A popular new movement aims to take SQL database management systems out of the stack. But when is this emerging approach right for you?
For more than 20 years, SQL has been the unquestioned ruler of the database world. But now it's facing its greatest challenge.
Many of the largest and fastest-growing databases in the world belong to Web search engines and social networks (such as Google, Facebook and Twitter) or other internet companies (such as Zynga, maker of the games Farmville and Mafia Wars). Those companies routinely reject high-end commercial database management systems (DBMS) from the likes of Oracle or IBM. So do smaller companies in similar industries, who can only dream of running databases that big. Their reasons commonly include:
They don't want to pay license fees, and indeed have a strong bias toward open source software.
They don't need high-end features.
In fact, they don't need most SQL functionality.
They aren't that excited about writing SQL anyway (nor generating SQL via, say, an object-relational mapping layer).
License fees aside, they believe commercial database architectures and features get in the way of scalability.
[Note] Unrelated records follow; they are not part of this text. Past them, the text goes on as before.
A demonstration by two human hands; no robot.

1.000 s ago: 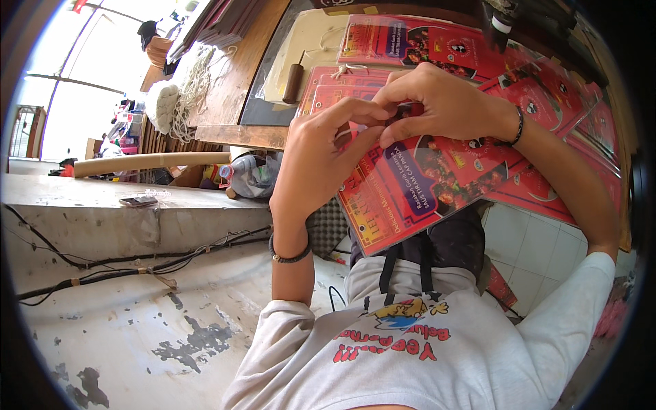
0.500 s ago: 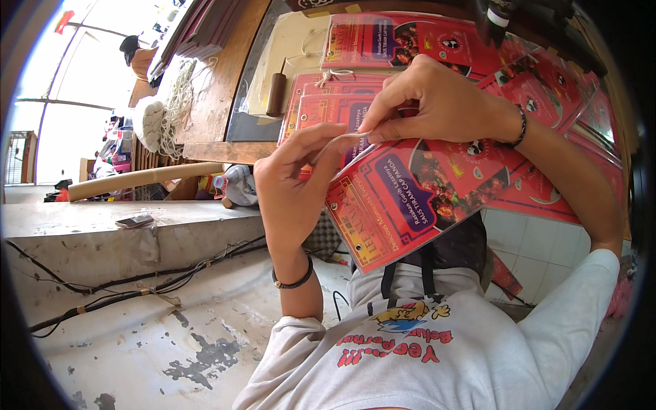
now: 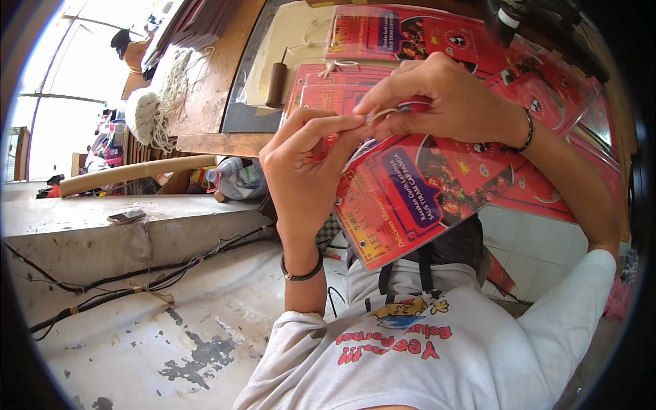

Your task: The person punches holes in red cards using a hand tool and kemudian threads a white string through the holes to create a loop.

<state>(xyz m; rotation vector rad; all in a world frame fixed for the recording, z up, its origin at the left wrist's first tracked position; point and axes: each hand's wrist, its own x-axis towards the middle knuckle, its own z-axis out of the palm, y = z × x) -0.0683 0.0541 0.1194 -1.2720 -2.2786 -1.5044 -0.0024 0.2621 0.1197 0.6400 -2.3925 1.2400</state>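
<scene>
Both my hands meet over the upper edge of a red printed card [image 3: 410,198] in a clear glossy cover, which lies tilted at the table's near edge above my lap. My left hand [image 3: 304,164] pinches a thin white cord [image 3: 385,115] between thumb and fingertips. Close against it, my right hand [image 3: 444,102] also has thumb and forefinger closed on the cord, a bit of which curves between them. Where the cord passes at the card's edge is partly covered by my fingers. More such red cards lie under and behind my hands, one with a knotted cord [image 3: 338,67].
An awl [image 3: 277,83] with a brown handle lies on a pale board [image 3: 260,75] beyond my left hand. A bundle of white cord [image 3: 171,102] hangs at the table's left edge. A dark machine part [image 3: 509,17] stands at the back right. Far left, another person [image 3: 133,51] appears.
My fingertips have drawn closer together on the cord, the left hand shifting slightly right. The cord's free stretch now curves toward my right hand. The card has moved a little with them.
</scene>
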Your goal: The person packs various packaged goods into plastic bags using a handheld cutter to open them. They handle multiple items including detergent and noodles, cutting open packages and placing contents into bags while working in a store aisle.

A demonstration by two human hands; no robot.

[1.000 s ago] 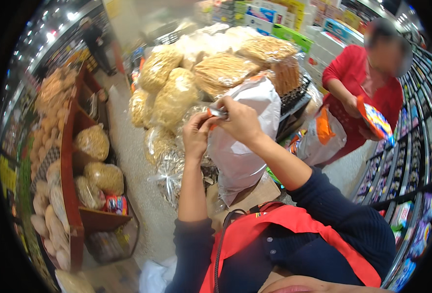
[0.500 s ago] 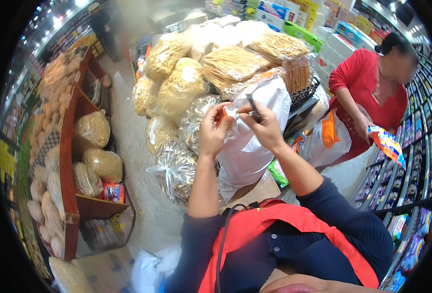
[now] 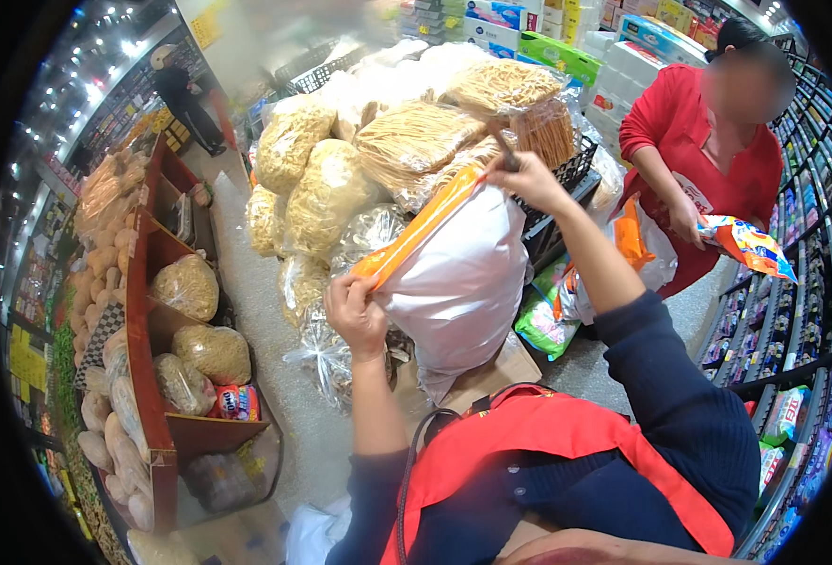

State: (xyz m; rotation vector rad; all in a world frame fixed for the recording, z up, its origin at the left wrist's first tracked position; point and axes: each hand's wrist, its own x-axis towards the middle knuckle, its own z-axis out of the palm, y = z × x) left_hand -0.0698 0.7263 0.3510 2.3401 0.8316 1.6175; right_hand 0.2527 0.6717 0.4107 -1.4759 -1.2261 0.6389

In short, some of the largest and most innovative applications in the world are being built by people who don't see much value in DBMS in general, nor in high-end SQL DBMS in particular.
This rejection of proven products may sound like madness at first, but it turns out to make a certain sense. Databases are being built for single applications, and developers are optimizing performance, networking considerations, and/or software license fees at the expense of application extensibility. In such scenarios, DBMS lose their traditional roles as powerful DML (Data Manipulation Language) interpreters; rather, application programmers have to code every bit of data manipulation smarts themselves. Also falling by the wayside are most DBMS performance optimizations for different classes of queries. All that data management subsystems are used for is to read and write small amounts of data in a very rapid manner, and then to back up, replicate, and otherwise manage the already-stored data.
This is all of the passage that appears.